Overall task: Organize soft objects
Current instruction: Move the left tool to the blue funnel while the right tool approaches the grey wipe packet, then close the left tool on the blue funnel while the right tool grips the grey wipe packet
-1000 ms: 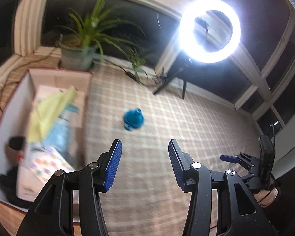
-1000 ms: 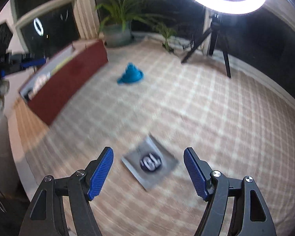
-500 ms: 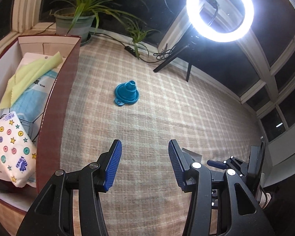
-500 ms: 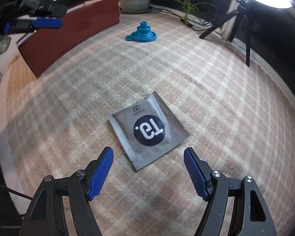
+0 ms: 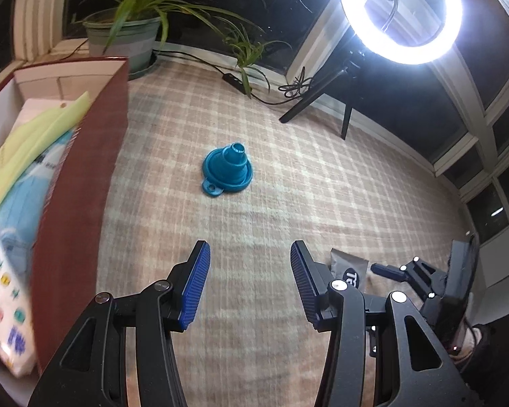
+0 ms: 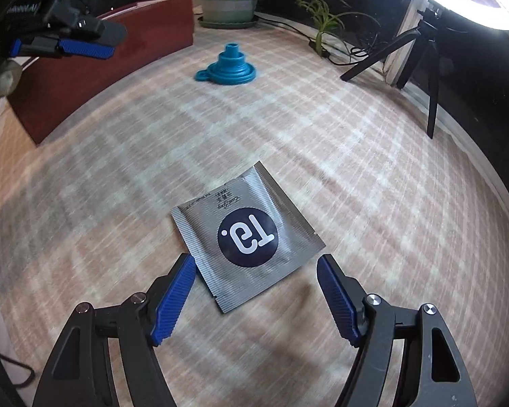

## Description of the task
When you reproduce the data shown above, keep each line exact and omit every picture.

## Answer box
Overall task: Organize soft objects
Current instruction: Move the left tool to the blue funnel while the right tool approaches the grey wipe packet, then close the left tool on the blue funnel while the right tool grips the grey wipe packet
-1000 ms: 
-1000 ms: 
-500 ms: 
-500 ms: 
+0 ms: 
+0 ms: 

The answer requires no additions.